Empathy is an invitation to discover yourself by connecting with others in a symbiosis and bonding that heals us. Empathy is the recognition that the meaningful connection to others is where healing takes place, where we can find one another and resonate. Five years ago I met a remarkable young superintendent who leaned in and offered me empathy. This inspired me to look deep within and experience an expansive amount of growth as both a person and an educator. He empathized with me and helped me heal the doubts of self, the moments of stutter where I lost my voice, and helped me grow to see myself in what was to become the next phase of my journey.
Right now, in the midst of the uncertain and shaky, our connections to one another feel both powerful and meaningful, reminding us of our humanity and the debt we owe one another to look toward the promise of the good and the light. I often think about a Facebook meme I saw that had a picture of a dandelion and a rose. In the picture, the rose was complaining about its harsh living conditions. It expressed a need for special food, purified water, and constant attention. The dandelion was growing out of a crack in the cement and with a salty sassy attitude asked for nothing. Just obstinately grew out of place. During this time it feels like we are being asked to be a dandelion— to grow in the harshest conditions with a fighting spirit.
Many times I have been the dandelion, many times I felt that I have grown obstinately and grown alone. But, right now and in this moment, I give pause to the times when others have embraced me in the warmth of empathy. In these moments, I realize even more the need to trust and hold my students in my embrace of empathy and compassion. I want them to know that I care and accept them for all that they are bringing to our learning environment.
Reaching my students during this time is a challenge. My sophomore students are a challenge for me. The way they speak about themselves is harsh. They use language like “I suck” and “I’m so stupid at this.” It makes me incredibly uncomfortable and I find that it is not easy to recenter them in the language of the positive. We have started a new quarter with this fresh start, I intend to change the dialogue of our classroom. I am using the language of empathy to redirect our learning and focus on self-care. I am challenging myself to model positive self-talk.
In my classroom, I use a program called Go-Guardian. This program allows me to send a message to the class as they work remotely from school. During a recent session with one of my sophomore classes, I was growing frustrated with the lack of focus and work that I was witnessing on their screens. I wrote something like, “It’s time to get to work!” Before I hit the send button, I paused. How would I feel if I received this message? What if my students were really doing their best while feeding a little brother or sister so their parents could work? I changed my message, “Awesome job for those of us working hard!” I met my students with empathy, recognizing that all our circumstances are challenging us to stretch ourselves in ways we have never done before and offered empathy not negativity, to motivate them in the learning process.

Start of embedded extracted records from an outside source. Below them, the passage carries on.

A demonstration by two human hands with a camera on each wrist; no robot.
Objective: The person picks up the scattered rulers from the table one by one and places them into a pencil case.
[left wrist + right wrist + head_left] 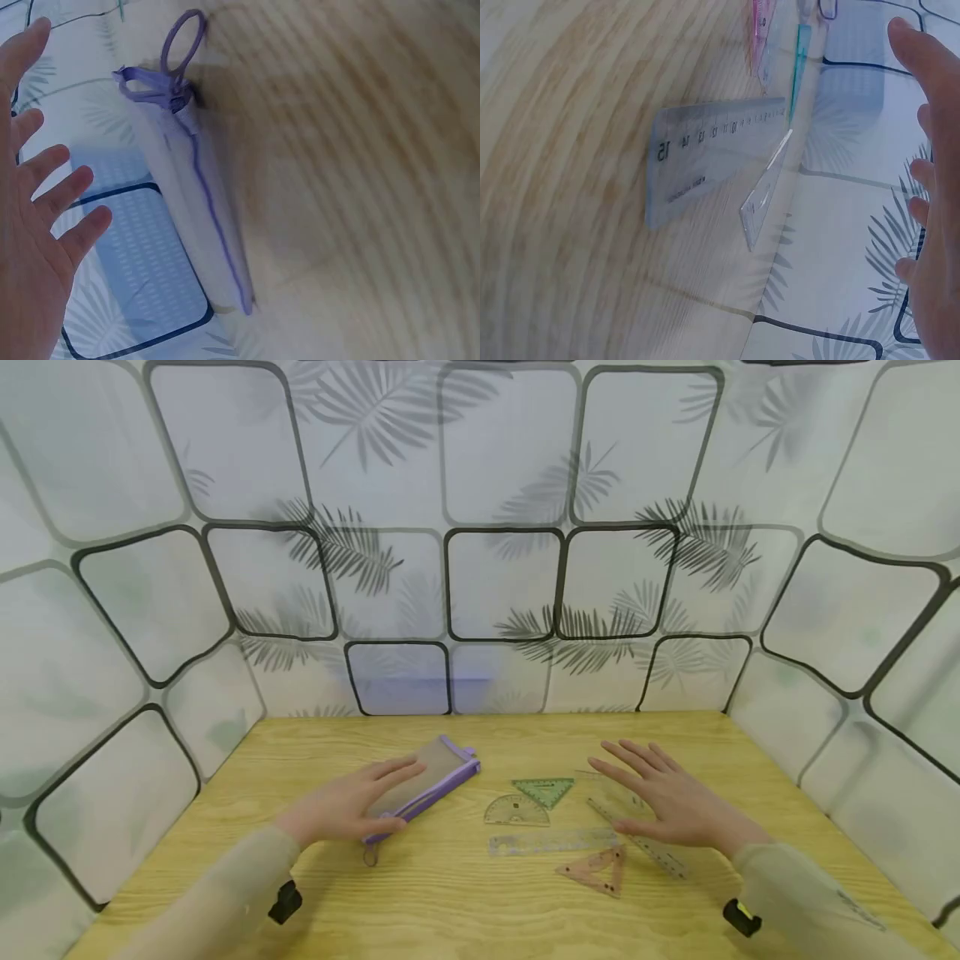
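Note:
My left hand (348, 803) is spread over the near part of a mesh zip pouch with purple trim (433, 777); the left wrist view shows it apart from the pouch (187, 187). Fingers spread, my right hand (671, 799) hovers above a clear ruler (662, 857) and a clear set square (763, 199), partly hiding both in the head view. Left of that hand lie a green set square (545, 790), a clear protractor (517, 811), another clear ruler (551, 842) and a pinkish-orange set square (597, 869). Neither hand holds anything.
Everything lies on a wood-grain table (450, 910). White patterned curtain-like walls (502, 577) stand at its back and both sides. A small black device (285, 902) sits at the left wrist, and another (742, 917) at the right.

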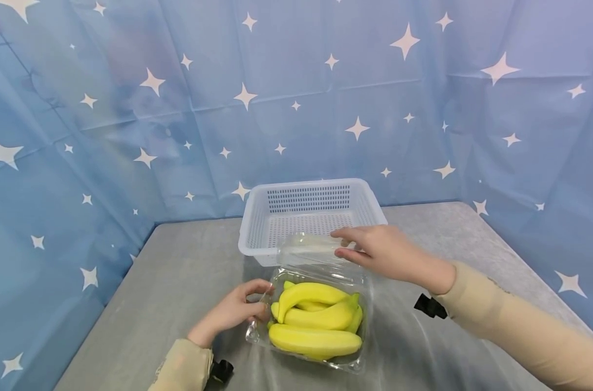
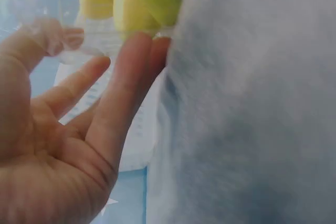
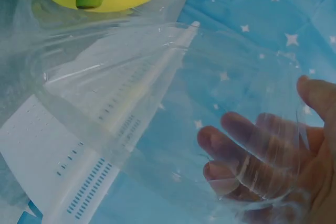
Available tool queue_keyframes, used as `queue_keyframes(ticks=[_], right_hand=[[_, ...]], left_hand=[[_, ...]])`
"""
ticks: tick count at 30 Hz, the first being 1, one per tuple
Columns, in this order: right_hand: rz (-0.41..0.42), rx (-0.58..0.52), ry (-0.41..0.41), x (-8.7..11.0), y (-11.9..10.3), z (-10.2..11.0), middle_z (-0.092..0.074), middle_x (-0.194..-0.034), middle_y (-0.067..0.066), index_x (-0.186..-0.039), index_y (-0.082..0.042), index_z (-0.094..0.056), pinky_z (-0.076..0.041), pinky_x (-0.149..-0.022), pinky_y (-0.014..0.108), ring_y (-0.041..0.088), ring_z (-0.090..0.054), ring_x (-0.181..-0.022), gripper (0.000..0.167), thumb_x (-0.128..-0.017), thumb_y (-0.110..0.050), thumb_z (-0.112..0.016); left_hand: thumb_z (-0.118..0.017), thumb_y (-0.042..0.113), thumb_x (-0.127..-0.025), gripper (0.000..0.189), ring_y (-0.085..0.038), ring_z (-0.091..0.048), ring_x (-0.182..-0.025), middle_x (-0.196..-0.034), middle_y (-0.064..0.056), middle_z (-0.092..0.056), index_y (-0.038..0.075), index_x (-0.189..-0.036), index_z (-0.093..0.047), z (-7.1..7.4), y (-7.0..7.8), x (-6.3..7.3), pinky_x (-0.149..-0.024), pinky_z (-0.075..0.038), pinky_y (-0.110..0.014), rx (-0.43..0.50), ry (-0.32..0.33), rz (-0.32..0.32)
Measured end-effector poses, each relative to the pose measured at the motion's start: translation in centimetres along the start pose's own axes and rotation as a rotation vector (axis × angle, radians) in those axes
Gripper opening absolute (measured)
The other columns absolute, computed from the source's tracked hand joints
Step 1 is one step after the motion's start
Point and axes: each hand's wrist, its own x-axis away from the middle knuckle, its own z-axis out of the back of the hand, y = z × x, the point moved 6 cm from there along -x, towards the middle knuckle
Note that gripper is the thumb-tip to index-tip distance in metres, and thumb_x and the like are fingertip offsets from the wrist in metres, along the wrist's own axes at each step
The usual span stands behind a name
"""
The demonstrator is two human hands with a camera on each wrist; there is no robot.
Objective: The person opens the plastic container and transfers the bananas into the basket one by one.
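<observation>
An uncovered clear plastic clamshell box (image 1: 360, 355), its hinged lid (image 1: 301, 250) raised at the back, holds several yellow bananas (image 1: 316, 338). At the box's left side, my left hand (image 1: 235, 309) holds the rim between thumb and fingers. The left wrist view shows its thumb (image 2: 63, 38) at the clear edge and longer fingertips (image 2: 136, 45) against the side by the bananas. My right hand (image 1: 386, 252) is at the raised lid's right end. Through the clear plastic in the right wrist view, its loosely bent fingers (image 3: 231, 150) show behind the lid, thumb apart from them.
A white perforated plastic basket (image 1: 253, 217) stands right behind the box, partly overlapped by the lid. Both rest on a grey cloth-covered table (image 1: 179, 282). A blue curtain with white stars (image 1: 296, 65) hangs around the back and sides.
</observation>
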Motion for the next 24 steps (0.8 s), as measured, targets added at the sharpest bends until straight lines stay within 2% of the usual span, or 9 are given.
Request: queue_keyframes(ticks=[3, 9, 14, 24], right_hand=[[-0.035, -0.046, -0.028, 0.2, 0.4, 0.3, -0.072, -0.095, -0.001, -0.118, -0.008, -0.065, -0.052, -0.06, 0.025, 0.006, -0.067, -0.074, 0.031, -0.094, -0.028, -0.065], [-0.142, -0.171, -0.106, 1.2, 1.8, 0.6, -0.07, -0.091, -0.005, -0.12, -0.006, -0.064, -0.05, -0.059, 0.024, 0.003, -0.063, -0.069, 0.033, -0.096, -0.029, -0.062], [-0.213, -0.257, -0.12, 2.3, 3.0, 0.7, -0.069, -0.09, -0.004, -0.121, -0.004, -0.063, -0.05, -0.057, 0.026, 0.006, -0.062, -0.067, 0.035, -0.097, -0.029, -0.061], [-0.325, -0.429, -0.138, 4.8, 4.9, 0.1, -0.069, -0.089, -0.003, -0.121, -0.002, -0.062, -0.052, -0.053, 0.029, 0.009, -0.061, -0.061, 0.036, -0.098, -0.029, -0.059]], left_hand=[[-0.06, 0.007, -0.085, 0.046, -0.022, -0.066, -0.076, -0.121, -0.016, -0.06, 0.002, -0.13, -0.056, -0.2, 0.4, -0.1, -0.062, -0.056, -0.034, 0.012, -0.017, -0.01], [-0.057, 0.006, -0.087, 0.044, -0.027, -0.068, -0.076, -0.116, -0.016, -0.065, 0.002, -0.131, -0.057, -0.8, 0.8, -0.5, -0.062, -0.057, -0.038, 0.04, -0.105, 0.003], [-0.055, 0.006, -0.088, 0.042, -0.029, -0.069, -0.078, -0.116, -0.015, -0.065, 0.004, -0.131, -0.058, -0.7, 0.8, -1.0, -0.062, -0.057, -0.041, 0.037, -0.145, 0.004], [-0.056, 0.006, -0.091, 0.033, -0.028, -0.068, -0.076, -0.107, -0.016, -0.067, -0.001, -0.122, -0.063, 0.0, 1.4, -1.9, -0.06, -0.057, -0.038, -0.035, -0.116, -0.033]])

Empathy in pandemic classrooms has taken root like the persistent dandelion growing despite the concrete. It has to be stubborn and deeply rooted. My freshmen students visit my classroom in person more than any other group that I teach this year. As the youngest learners, I feel that it is important for them to have as much exposure to the concrete and physical classroom as possible. They are just beginning to learn what adult learning looks like.
The second week of school, my administrative team dropped off a plexi-glass barrier on wheels– it looks a lot like a window on wheels. The idea is that you may wheel it about the classroom to keep a barrier between the students and the teacher. On my window on wheels, I have written “persistence” with the definition and an example. I have taken this rather odd and intrusive wheeled window and claimed ownership of it by both overtly discussing the word, its meaning, and its applicability to our current learning adventures and passively reminding them of our new focus by literally putting the word and definition between us. This wheely window allows me to introduce and reinforce the use and understanding of persistence, but it also allows me to be clearly seen in my stance of empathy framed in the window with the words. A new and challenging idea–persistence–delivered on wheels through a window by me and my embrace of empathy in understanding.
For me, the biggest learning during the pandemic in my teaching practice has been developing a strong sense of empathy. To provide students with understanding and acceptance right now is a mindful practice that offers a competing voice with the negative self-talk they indulge in everyday. I hope that modelling and embracing empathy in my daily practice will instill a long lasting habit of mind and heart.
Jennifer Norman is a secondary English Language Arts teacher working in Connecticut. She is the mother of two wonderful children, Sam- age 11 and Claire- age 10. When not teaching, writing, or working on her doctoral work, Jennifer can be found chasing cows on her family’s three hundred acre dairy farm.